La pitiriasi rosea può comparire a qualunque età, ma è più frequente nei giovani. I tentativi di isolamento dell'agente infettivo hanno portato al ritrovamento di un micoplasma, un picornavirus e un herpesvirus umano tipo 7. Nei paesi a clima temperato, la sua incidenza è maggiore in primavera e in autunno.
Sintomi e segni
La chiazza madre (la lesione primaria), in genere di 2-7 cm di diametro, insorge più spesso al tronco e solitamente precede di 5-10 giorni un'eruzione generalizzata. È lievemente eritematosa, di colore rosa o fulvo, di forma circinnata od ovale, ha un bordo squamoso, lievemente rilevato (collare) e può essere confusa con una dermatite anulare superficiale (tinea corporis). Molte piccole chiazze simili, di diametro variabile da 0,5 a 2 cm, compaiono successivamente alla chiazza madre e a volte possono continuare a comparire per settimane, con distribuzione centripeta, solitamente a livello del tronco. Sul dorso, le lesioni dispongono il maggior asse parallelamente ai piani di clivaggio della cute, assumendo una tipica distribuzione radiata dalla colonna vertebrale, che conferisce l'aspetto ad albero di Natale. Negli individui di razza nera, l'eruzione può essere inizialmente papulosa, con una fine desquamazione.
A volte, la distribuzione è anomala e le lesioni si localizzano agli arti e occasionalmente al volto. La sintomatologia sistemica è spesso assente, ma sporadicamente vengono riferiti leggero malessere generale, cefalea e un prurito talvolta intenso. La remissione spontanea in 4-5 sett. è la regola, sebbene l'eruzione possa persistere per 2 mesi e la recidiva sia decisamente rara.
Diagnosi e terapia
La pitiriasi rosea va differenziata dalla tinea corporis, pityriasis versicolor, tossidermie, psoriasi, parapsoriasi, pitiriasi lichenoide cronica, lichen planus e soprattutto dalla sifilide secondaria. Deve essere effettuato un test sierologico per la sifilide quando sono coinvolti il palmo delle mani o la pianta dei piedi, quando la chiazza madre non è presente o quando il quadro clinico è complicato da un'atipia morfologica. La parapsoriasi a placche va considerata nei casi in cui la presunta pityriasis rosea non si risolve nell'arco di 10 sett. Esistono due forme di parapsoriasi: la prima a piccole placche, benigna e la seconda a grandi placche, precursore del linfoma cutaneo a cellule T.

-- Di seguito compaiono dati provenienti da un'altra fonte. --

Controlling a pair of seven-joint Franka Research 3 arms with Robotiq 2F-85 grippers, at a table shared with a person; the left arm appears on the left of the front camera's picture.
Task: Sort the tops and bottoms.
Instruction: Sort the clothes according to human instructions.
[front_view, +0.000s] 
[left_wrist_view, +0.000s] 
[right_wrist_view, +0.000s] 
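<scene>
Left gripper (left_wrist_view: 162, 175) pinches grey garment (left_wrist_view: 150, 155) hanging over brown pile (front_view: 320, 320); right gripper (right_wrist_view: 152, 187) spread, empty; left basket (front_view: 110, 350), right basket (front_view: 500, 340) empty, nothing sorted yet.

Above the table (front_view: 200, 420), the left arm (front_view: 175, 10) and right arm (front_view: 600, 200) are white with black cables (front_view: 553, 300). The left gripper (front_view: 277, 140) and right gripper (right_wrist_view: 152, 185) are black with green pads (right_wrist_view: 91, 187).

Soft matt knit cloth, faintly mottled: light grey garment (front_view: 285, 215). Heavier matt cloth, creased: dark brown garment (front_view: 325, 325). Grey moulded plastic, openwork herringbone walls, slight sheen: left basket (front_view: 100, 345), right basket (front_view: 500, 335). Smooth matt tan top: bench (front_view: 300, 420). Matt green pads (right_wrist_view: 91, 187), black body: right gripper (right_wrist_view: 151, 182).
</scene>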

Non esiste alcun farmaco specifico ma, ad ogni modo, il più delle volte il quadro clinico si risolve senza alcuna terapia. Il paziente va rassicurato circa la risoluzione spontanea delle lesioni. Vanno evitate la luce solare e le fonti di luce artificiale, in quanto aggravano la malattia. Le creme cortisoniche di lieve e moderata potenza mitigano l'eritema e il prurito. Lesioni infiammate e prurito possono anche essere trattate con crema base evanescente di mentolo allo 0,25%, preparazioni topiche contenenti la pramoxina come anestetico locale, con o senza corticosteroide topico e terapia antiistaminica orale. Il prednisone (10 mg PO qid fino al termine della sintomatologia pruriginosa e poi in dosi scalari per 14 giorni) deve essere impiegato solo nelle forme più gravi di prurito.